İslâm’dan önce Araplar’ın dinî hayatında da gayb âleminin önemli bir yeri olduğunu belirtmek gerekir. Gerçi Araplar içinde yaratıcıyı ve âhireti inkâr ederek hayatın sadece bu dünyadan ibaret olduğunu söyleyenler vardı (meselâ bk. el-En’am 6/29; el-İsrâ 17/49; Yâsîn 36/78-79; el-Câsiye 45/24). Ancak Allah ve âhiret inancına sahip bulunanlar ve gönderilecek bir peygamberin beklentisi içinde olanlar da görülüyordu, bunlara Hanîf denilmekteydi (Şehristânî, II, 232, 235, 241). Müşrikler, putların ötesinde ulu bir tanrının ve onun yakınında bulunan birçok görünmeyen varlığın bulunduğunu kabul ediyorlardı. Arap dilinde bu tür varlıkları ifade etmek üzere ruh, şeytan, cin, melek, gül gibi isimlerin kullanılması onlarda bu inancın mevcut olduğunu kanıtlamaktadır. Câhiliye Arapları’nda gözle görülemeyen varlıklara genel olarak “âlem-i ervâh” denilmekte, bunlar da kötü ve iyi tabiatlı olmak üzere ikiye ayrılmaktaydı. Kötü tabiatlı olanlara şeytan ve bazı cin türleri, iyi tabiatlı olanlara da melek ve habis olmayan cinler dahil edilmekteydi (Cevâd Ali, VI, 409-410, 705-754). Kur’ân-ı Kerîm’in verdiği bilgilerden, Araplar’ın Allah ile cinler arasında nesep bağı bulunduğuna inandıkları (es-Sâffât 37/158), cinleri Allah’a ortak koştukları (el-En’âm 6/ 100), onlara tapındıkları (Sebe’ 34/41), sığındıkları (el-Cin 72/6) anlaşılmaktadır. Yine Kur’ân’dan öğrenildiğine göre Araplar meleklerin Allah’ın kızları olduğuna inanıyor, onları dilediği kişilere yardımcı olmak üzere yeryüzüne indirdiğini kabul ediyorlardı (meselâ bk. el-En’âm 6/8; el-İsrâ 17/40; el-Furkân 25/7, 21; ez-Zuhruf43/19).
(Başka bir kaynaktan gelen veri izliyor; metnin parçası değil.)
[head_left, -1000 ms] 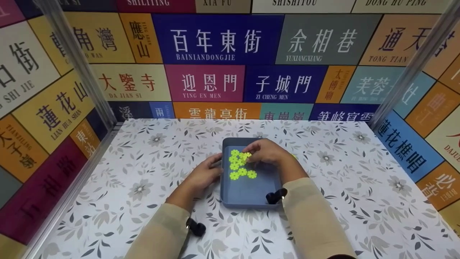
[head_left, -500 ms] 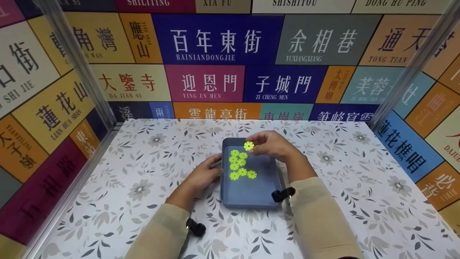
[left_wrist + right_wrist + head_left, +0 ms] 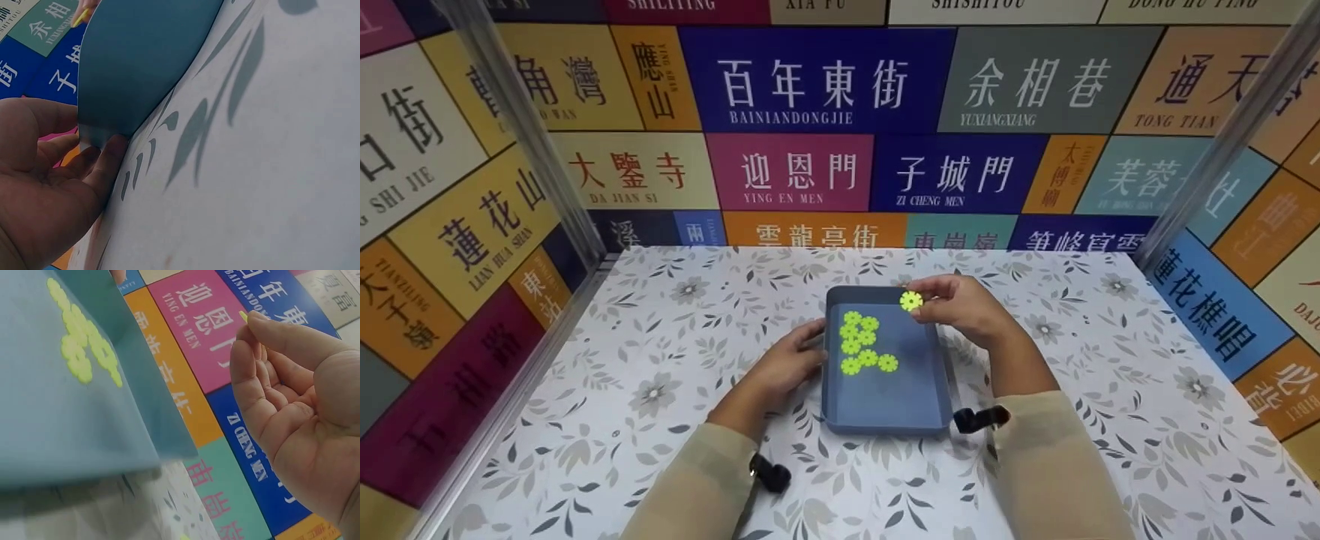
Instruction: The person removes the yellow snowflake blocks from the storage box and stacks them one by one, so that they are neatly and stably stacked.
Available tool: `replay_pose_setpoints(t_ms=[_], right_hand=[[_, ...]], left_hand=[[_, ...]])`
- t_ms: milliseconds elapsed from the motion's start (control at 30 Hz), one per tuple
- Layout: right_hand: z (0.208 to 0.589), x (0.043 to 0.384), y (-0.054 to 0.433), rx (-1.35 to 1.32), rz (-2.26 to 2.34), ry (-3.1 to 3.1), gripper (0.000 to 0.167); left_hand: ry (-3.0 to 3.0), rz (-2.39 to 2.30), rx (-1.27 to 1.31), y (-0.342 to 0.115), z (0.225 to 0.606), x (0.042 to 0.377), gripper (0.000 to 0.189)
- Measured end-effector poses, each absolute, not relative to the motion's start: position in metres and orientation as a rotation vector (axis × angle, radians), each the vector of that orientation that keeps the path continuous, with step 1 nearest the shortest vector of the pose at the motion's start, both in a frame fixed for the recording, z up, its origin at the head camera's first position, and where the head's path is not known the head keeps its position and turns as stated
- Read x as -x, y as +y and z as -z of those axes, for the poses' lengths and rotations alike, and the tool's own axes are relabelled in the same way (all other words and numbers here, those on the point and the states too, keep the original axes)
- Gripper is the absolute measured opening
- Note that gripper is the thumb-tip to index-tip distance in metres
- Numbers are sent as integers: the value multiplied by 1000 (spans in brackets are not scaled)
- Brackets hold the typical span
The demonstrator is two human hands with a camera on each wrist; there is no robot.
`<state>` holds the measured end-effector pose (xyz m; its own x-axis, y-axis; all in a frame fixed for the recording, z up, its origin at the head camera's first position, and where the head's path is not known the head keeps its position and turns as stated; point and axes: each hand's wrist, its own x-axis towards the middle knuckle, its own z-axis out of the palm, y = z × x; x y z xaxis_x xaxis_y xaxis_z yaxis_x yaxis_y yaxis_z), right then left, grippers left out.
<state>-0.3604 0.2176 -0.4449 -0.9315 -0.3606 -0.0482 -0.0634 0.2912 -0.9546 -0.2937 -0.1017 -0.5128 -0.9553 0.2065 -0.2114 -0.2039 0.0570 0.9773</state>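
A grey-blue rectangular tray (image 3: 900,397) sits on the table with several yellow-green snowflake building discs (image 3: 851,346) lying flat in its left half. My left hand (image 3: 787,367) holds the tray's left side; the left wrist view shows its fingers against the outer wall (image 3: 140,62) near the table, with one digit reaching the rim. My right hand (image 3: 971,307) pinches one notched disc (image 3: 911,301) by its edge over the tray's far right corner. In the right wrist view that disc (image 3: 243,316) appears nearly edge-on at the fingertips.
The table is covered with a white floral cloth (image 3: 675,450). A coloured panel wall (image 3: 810,82) with lettering stands behind it and on both sides. At the bottom of the right wrist view, a small yellow spot (image 3: 184,537) shows beyond the tray.
My right hand has lifted a disc from the group in the tray and carried it right to the far right corner. My left hand and the tray have stayed in place.
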Motion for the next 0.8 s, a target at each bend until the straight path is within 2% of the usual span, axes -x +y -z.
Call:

Araplar, ruhanî varlıkların görünmediğine inandıkları için putları onların yeryüzündeki sembolleri sayıyor, bu amaçla onlara kurban kesiyor, tapınıyor, şefaatlerini umuyor, yeryüzünün idaresinde tanrının ortaklan sayıyorlardı. Mâbedler de sadece tapınma yerleri değil aynı zamanda ruhanîlerle temas kurma, gaybdan haber alma yerleri olarak kabul ediliyordu. Ruhlar âlemine hükmetme onların hayatında önemli bir yere sahipti. Kâhin, falcı, müneccim gibi kişilerin gökleri dinleyen cinlerden haber aldıklarına inanıyorlardı. Bu tür cinlere “reî” veya “tâbi”‘, görünmeyen kaynaklardan gelen seslere de “hatif” deniyordu. Arap yarımadasında bu tür kişilerin görev yaptığı birçok mâbed vardı. Beytü Riâm, Beytü’l-Uzzâ, Beytü’l-Celsed bu yerlerin meşhur olanlarıydı.

Ehl-i kitabın gayb telakkisi ana çerçeve olarak İslâm’la uyuşmaktadır.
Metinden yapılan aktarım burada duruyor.